Umberto Eco odia el fútbol y, sobre todo, odia a los aficionados al fútbol, esos tipos que visten prendas estrafalarias con los colores de su equipo, veneran a los futbolistas como si fueran capaces de hacer milagros, apuestan sueldos ganados con el sudor de su frente en el resultado de un partido y coleccionan todo tipo de recuerdos absurdos. Me parece que Eco exagera. Las bufandas con los colores del Atlético de Madrid o del Deportivo de La Coruña no me parecen más estrafalarias que algunos diseños de Jean Paul Gaultier, por ejemplo. Algunos futbolistas han hecho milagros, como Maradona con el Nápoles. Las apuestas de los futboleros no suelen ir mucho más allá de la entrañable quiniela. Y guardar una brizna de hierba del Camp Nou o una camiseta utilizada por Zidane no es muy diferente de mantener vivo en el fondo de un cajón un poema nervioso escrito en la adolescencia.

Eco reconoce que odia a los aficionados al fútbol como un racista odia a los inmigrantes cuando dice: «Yo no soy racista, siempre que ellos se queden en sus países». ¿Y dónde están los aficionados al fútbol? En los bares y en los estadios. A Eco le trae al fresco lo que hagamos, digamos, pensemos o soñemos los futboleros en los bares o en los estadios, porque le basta con no ir a ciertos bares y no pisar ningún campo de fútbol para no encontrase con nosotros. Pues vale. Lo entiendo. Yo también evito los bares taurinos y doy un rodeo para no escuchar el inquietante run-run que envuelve una plaza de toros en una tarde de corrida. Pero creo que Eco no tiene en cuenta un nuevo lugar donde los futboleros se reúnen para hablar (es un decir) de fútbol: internet. Y lo que un futbolero hace, dice, piensa o sueña en el bar o en la grada no es nada en comparación con lo que hace, dice, piensa o sueña uno de esos aficionados chiflados que utilizan los foros virtuales futboleros o los comentarios a las noticias de fútbol publicadas en la red para sacar a pasear su odio a los otros. El fútbol no es la caricatura que dibuja Eco, y tampoco la amalgama de insultos, odio, mala baba y pésima educación que supuran los comentarios de los supuestos aficionados que se asoman a internet para hacer del fútbol una continuación de la guerra por otros medios.
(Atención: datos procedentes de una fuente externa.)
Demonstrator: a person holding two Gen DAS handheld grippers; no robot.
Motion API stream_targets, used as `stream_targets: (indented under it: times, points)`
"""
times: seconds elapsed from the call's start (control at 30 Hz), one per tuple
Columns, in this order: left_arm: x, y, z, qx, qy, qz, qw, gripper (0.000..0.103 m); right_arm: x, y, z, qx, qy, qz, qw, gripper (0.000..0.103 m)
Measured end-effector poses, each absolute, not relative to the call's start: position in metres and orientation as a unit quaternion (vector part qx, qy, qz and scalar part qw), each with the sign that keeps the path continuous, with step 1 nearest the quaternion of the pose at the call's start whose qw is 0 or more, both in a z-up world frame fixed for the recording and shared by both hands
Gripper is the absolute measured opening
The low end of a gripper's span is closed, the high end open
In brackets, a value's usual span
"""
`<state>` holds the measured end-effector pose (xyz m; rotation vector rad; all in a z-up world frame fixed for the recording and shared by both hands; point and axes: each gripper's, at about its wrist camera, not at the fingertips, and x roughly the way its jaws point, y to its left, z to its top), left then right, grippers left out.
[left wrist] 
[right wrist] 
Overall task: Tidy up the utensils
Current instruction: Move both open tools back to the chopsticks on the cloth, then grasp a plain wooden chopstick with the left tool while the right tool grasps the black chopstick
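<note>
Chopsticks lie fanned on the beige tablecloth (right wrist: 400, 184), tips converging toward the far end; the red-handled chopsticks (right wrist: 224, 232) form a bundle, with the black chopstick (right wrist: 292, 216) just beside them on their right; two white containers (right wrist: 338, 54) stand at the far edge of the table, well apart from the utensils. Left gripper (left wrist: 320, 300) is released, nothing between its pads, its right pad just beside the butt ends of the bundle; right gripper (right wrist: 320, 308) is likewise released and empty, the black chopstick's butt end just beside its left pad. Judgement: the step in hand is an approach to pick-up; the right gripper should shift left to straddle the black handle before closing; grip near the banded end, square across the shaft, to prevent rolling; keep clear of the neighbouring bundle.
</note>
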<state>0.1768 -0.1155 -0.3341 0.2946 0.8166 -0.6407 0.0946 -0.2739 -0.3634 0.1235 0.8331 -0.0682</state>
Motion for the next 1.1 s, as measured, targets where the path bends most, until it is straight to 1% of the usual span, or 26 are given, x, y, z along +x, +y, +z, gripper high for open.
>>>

Los futboleros que creen que el resultado de su equipo cada fin de semana es el punto de apoyo que mueve el mundo no deben olvidar que el fútbol, como todo en esta vida, no es más que sombras y ceniza. Los trilobites, que llenaban los mares ordovícicos, reinaron a lo largo de trescientos millones de años, el doble que los dinosaurios. Los seres humanos llevamos en la Tierra el 0,5 por ciento del tiempo que vivieron los trilobites. Y el fútbol, prácticamente nada. A diferencia de una corrida de toros, en un partido de fútbol no tiene por qué morir nadie, ni tiene por qué haber sangre, ni gritos ante la tortura y agonía de un ser vivo. El fútbol tampoco es un espectáculo de gladiadores, ni una guerra con tacos de aluminio, ni una metáfora de la política, ni una religión, ni un sustituto del pene. El fútbol es un juego que debería conseguir que antifutboleros como Umberto Eco se animaran a tomar una cerveza en un bar un domingo por la tarde, visitaran de vez en cuando un estadio y, sobre todo, pudieran navegar por internet sin miedo a ser tocados y hundidos por el odio futbolístico. Con suerte, dentro de millones de años el fútbol será un fósil de trilobites. No olvidemos que todo es sombra y ceniza. Tengamos los bares, los estadios e internet en paz.